Jim Courier let a 5-3 final-set lead and three match points slip away before beating Australia's Todd Woodbridge in a four and a half hour match in the third round of the Australian Open in Melbourne.
The American, the champion in 1992 and 1993 and seeded eighth this year, won 6-3, 6-7, 7-6, 3-6, 8-6 after finally overcoming Woodbridge in a match that ended at 1:13 this morning, with the 15,000-seat stadium still mostly filled.
Woodbridge, who is ranked No 29, often had Courier in trouble with sharply angled shots and volleys while Courier occasionally shifted from power play to winning with deft drop shots.
In the final set, which began shortly after midnight, Courier broke service in the second game and took a 4-1 lead. Serving for the match at 5-3, he reached his first set point when Woodbridge hit a backhand cross-court drive out. But Woodbridge then broke serve on two Courier errors and a brilliant backhand cross-court passing shot.
On his next serve, Courier saved three break points. Woodbridge then saved two more match points when serving at 5-6, both on errors by Courier.
Courier set up his fourth - and final - match point with a shot at Woodbridge's feet as the Australian charged the net.
The match, at 4hr 31min was 42 minutes short of the Australian Open record of 5hr 11min for a five-set match between Boris Becker and Omar Camporese in 1991.
"The experience was one I'll never forget," Woodbridge said. "Sitting down at 5-4, I got goosebumps. The whole place went bananas.
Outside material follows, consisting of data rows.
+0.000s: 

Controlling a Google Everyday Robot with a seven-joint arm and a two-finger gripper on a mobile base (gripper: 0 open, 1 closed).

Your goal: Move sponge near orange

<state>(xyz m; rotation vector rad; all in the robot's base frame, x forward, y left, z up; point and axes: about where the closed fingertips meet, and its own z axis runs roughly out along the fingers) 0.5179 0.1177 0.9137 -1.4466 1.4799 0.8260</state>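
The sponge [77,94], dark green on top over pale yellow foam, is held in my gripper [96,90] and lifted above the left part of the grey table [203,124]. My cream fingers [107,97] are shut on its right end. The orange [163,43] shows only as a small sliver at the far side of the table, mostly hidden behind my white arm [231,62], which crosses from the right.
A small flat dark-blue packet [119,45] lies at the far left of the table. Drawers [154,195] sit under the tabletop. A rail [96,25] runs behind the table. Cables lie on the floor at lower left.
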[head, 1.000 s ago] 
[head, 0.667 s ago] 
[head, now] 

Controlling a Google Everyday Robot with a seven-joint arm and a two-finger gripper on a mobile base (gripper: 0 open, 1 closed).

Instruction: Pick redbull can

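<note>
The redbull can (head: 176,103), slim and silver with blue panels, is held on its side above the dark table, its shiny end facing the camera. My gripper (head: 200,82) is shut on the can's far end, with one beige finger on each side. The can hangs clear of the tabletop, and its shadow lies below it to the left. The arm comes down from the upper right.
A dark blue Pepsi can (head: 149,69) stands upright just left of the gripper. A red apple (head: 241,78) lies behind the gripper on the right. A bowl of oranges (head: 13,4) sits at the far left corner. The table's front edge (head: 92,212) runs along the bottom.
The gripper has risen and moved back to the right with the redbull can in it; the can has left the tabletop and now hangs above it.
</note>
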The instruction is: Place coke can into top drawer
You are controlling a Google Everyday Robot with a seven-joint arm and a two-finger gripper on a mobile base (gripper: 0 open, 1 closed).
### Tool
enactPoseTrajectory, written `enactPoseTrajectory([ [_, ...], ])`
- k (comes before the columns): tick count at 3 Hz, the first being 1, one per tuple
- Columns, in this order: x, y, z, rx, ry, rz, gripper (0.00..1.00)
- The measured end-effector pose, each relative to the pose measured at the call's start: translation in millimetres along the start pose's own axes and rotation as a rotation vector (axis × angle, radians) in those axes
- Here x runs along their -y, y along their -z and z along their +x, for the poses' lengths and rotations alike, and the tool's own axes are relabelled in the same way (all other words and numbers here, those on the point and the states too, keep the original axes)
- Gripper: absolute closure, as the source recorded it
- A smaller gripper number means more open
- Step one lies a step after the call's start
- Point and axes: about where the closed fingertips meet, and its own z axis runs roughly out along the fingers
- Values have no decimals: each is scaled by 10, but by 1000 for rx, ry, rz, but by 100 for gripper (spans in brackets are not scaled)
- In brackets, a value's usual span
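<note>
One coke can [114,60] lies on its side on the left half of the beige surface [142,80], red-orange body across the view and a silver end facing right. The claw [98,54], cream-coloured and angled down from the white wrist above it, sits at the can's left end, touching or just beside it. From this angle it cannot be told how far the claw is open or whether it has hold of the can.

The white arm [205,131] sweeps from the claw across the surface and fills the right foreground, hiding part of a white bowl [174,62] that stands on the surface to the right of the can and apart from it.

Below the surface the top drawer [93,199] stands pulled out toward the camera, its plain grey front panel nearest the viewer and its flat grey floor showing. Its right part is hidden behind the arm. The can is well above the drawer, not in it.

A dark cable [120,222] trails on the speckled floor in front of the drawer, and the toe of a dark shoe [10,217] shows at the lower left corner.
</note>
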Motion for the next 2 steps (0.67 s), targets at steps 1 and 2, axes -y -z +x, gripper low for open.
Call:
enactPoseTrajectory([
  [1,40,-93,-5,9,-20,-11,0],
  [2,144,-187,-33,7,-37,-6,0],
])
It's a shame I couldn't finish it for them."
Woodbridge said some tightness in a shoulder muscle bothered him sometimes on his serve, and on a couple of occasions a trainer had to rub embrocation into it. "That's probably by far the best I've ever played out there," he said.
Earlier, Andre Agassi came from behind against a qualifier for the second time and was fined $1,000 (pounds 670) for an audible obscenity for the second time in as many matches. After losing the first set to his fellow American Steve Bryan, Agassi wasted no time reasserting his dominance to win 4- 6, 6-0, 6-2, 6-1.
"I wasn't expecting him to play with as much offence," Agassi said. "He was taking pretty good control of points when he had a chance. I think some things fell his way early, and he got the right point at the right time. He just forced me to raise my level."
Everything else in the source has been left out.